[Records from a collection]

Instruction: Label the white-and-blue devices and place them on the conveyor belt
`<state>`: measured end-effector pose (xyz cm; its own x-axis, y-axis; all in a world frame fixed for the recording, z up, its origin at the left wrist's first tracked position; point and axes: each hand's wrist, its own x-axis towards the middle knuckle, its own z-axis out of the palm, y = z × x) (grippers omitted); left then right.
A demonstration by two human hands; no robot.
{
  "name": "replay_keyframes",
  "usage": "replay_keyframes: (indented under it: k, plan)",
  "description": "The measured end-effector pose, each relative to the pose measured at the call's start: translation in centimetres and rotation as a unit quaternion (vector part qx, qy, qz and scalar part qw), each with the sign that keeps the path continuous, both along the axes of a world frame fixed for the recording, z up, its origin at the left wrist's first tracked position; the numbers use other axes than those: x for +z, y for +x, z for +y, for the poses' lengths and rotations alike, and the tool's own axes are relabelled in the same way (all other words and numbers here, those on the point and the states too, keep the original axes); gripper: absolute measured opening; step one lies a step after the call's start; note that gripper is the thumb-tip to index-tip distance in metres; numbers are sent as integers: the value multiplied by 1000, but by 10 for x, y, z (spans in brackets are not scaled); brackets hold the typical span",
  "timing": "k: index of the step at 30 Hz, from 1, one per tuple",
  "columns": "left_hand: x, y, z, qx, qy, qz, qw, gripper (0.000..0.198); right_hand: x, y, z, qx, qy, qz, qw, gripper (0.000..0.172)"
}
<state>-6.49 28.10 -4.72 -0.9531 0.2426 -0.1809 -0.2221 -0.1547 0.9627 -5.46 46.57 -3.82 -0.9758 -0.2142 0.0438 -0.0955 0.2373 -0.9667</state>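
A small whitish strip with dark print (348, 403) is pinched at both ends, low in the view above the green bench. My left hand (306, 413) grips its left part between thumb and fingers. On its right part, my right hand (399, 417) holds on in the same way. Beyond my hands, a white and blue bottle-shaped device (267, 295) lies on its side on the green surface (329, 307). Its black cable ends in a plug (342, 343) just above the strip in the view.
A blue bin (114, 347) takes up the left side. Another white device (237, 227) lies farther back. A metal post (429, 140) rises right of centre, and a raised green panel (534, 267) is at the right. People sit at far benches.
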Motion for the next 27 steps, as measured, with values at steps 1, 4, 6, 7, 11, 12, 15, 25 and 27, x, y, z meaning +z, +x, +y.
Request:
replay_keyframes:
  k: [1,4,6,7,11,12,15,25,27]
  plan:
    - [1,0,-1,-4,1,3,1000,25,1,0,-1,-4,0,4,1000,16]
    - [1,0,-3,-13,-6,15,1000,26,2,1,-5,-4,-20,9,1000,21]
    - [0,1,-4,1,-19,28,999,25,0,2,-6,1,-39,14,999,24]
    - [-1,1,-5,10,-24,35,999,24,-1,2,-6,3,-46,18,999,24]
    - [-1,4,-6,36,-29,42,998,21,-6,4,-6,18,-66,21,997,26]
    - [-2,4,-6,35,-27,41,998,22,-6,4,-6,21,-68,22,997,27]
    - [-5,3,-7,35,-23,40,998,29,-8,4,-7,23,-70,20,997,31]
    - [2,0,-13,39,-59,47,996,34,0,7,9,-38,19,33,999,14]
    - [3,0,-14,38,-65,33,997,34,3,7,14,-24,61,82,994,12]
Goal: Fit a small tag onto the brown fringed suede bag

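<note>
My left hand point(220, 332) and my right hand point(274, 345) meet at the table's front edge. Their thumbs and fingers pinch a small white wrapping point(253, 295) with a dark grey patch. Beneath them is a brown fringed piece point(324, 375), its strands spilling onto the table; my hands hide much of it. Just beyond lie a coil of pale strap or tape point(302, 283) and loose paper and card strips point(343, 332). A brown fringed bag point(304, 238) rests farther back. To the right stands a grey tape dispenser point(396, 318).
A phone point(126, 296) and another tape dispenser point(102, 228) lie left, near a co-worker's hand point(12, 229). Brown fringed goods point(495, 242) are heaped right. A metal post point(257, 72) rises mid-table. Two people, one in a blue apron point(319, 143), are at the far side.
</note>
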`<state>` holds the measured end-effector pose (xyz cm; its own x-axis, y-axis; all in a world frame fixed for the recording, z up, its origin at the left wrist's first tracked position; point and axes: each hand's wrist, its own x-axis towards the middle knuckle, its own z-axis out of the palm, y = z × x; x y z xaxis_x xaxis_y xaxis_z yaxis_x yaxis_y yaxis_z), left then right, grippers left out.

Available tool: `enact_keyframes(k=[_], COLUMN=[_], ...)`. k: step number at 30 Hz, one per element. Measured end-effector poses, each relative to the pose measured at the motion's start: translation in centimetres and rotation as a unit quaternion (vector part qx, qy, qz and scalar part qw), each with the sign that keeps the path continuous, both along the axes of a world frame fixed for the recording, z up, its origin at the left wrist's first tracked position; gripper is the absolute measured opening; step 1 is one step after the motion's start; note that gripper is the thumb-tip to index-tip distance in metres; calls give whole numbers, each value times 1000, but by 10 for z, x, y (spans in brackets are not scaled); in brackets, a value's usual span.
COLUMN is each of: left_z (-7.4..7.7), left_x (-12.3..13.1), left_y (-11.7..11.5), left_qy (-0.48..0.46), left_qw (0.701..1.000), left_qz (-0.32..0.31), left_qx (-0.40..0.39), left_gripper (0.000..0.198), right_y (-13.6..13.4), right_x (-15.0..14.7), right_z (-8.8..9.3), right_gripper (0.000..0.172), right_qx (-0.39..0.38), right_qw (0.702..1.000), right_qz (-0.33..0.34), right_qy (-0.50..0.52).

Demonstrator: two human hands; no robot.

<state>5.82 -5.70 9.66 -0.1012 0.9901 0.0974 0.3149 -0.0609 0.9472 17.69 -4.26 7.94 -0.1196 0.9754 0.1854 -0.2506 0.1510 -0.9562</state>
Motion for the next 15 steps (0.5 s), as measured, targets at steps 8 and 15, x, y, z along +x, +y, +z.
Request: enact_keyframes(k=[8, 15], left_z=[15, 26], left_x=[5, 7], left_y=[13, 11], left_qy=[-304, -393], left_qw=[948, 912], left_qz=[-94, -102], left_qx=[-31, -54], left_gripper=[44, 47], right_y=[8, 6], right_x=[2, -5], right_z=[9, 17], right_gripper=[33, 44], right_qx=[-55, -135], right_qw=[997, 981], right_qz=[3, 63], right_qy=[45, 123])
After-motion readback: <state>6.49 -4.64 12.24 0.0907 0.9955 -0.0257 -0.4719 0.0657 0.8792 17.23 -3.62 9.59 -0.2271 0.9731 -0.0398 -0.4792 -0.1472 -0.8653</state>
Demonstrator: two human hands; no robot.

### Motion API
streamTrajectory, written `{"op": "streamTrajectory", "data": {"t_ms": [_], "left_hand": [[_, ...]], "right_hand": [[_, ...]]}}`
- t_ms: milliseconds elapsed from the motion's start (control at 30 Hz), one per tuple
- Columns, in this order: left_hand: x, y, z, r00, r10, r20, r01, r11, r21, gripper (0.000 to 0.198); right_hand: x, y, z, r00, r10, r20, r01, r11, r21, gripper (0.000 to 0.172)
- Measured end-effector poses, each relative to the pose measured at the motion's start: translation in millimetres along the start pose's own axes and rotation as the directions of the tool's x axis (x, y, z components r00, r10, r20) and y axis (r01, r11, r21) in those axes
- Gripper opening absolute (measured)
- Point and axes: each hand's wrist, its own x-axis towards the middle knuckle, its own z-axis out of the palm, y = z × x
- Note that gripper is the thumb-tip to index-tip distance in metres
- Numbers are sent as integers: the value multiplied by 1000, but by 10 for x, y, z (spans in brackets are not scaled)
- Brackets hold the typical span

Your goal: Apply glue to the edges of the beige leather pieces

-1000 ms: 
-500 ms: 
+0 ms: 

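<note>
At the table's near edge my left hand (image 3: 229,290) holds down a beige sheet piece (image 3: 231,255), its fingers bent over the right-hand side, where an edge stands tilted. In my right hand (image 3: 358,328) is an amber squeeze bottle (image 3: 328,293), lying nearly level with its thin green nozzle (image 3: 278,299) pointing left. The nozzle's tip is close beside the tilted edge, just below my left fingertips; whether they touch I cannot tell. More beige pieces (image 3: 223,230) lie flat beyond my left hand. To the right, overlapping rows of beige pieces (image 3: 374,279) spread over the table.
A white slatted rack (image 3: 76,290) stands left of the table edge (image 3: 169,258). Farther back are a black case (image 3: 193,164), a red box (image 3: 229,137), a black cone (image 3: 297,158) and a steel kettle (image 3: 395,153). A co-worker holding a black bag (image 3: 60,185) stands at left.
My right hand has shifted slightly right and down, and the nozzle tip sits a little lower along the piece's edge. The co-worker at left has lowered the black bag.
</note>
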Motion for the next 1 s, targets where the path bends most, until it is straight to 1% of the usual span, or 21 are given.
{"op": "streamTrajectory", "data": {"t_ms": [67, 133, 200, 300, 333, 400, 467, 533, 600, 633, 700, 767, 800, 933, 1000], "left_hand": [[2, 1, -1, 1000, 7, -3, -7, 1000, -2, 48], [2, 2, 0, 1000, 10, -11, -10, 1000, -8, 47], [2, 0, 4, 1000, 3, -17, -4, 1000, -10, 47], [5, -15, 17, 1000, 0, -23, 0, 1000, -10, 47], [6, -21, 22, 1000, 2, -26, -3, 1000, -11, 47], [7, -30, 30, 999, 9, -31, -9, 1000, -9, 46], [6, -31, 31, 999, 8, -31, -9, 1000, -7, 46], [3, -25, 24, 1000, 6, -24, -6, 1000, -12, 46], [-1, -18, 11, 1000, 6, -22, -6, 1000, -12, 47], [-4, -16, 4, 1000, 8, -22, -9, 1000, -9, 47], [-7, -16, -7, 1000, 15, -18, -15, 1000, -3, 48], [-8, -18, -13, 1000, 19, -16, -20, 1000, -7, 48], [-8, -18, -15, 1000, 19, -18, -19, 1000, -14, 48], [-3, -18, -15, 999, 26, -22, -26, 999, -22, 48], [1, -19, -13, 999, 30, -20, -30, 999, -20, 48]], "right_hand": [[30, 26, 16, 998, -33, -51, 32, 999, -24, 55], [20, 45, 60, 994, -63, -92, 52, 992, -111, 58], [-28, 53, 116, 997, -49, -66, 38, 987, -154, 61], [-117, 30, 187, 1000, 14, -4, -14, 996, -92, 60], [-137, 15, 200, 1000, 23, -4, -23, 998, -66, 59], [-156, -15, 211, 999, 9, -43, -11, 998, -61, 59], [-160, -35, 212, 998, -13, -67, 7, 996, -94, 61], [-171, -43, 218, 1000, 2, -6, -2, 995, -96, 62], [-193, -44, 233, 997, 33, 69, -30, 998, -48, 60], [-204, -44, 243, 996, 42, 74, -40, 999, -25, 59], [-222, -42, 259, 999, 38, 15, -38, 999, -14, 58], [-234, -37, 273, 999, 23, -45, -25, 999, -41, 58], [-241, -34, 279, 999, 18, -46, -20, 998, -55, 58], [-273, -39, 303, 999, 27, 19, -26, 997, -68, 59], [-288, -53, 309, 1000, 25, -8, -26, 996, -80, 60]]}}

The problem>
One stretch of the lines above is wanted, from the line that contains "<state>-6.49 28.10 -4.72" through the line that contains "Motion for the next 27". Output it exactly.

Solution for this problem>
<state>-6.49 28.10 -4.72 -0.9531 0.2426 -0.1809 -0.2221 -0.1547 0.9627 -5.46 46.57 -3.82 -0.9758 -0.2142 0.0438 -0.0955 0.2373 -0.9667</state>
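A small whitish strip with dark print (348, 403) is pinched at both ends, low in the view above the green bench. My left hand (306, 413) grips its left part between thumb and fingers. On its right part, my right hand (399, 417) holds on in the same way. Beyond my hands, a white and blue bottle-shaped device (267, 295) lies on its side on the green surface (329, 307). Its black cable ends in a plug (342, 343) just above the strip in the view.
A blue bin (114, 347) takes up the left side. Another white device (237, 227) lies farther back. A metal post (429, 140) rises right of centre, and a raised green panel (534, 267) is at the right. People sit at far benches.
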Motion for the next 27 steps, as measured, with values at steps 1, 4, 6, 7, 11, 12, 15, 25 and 27, x, y, z meaning +z, +x, +y.

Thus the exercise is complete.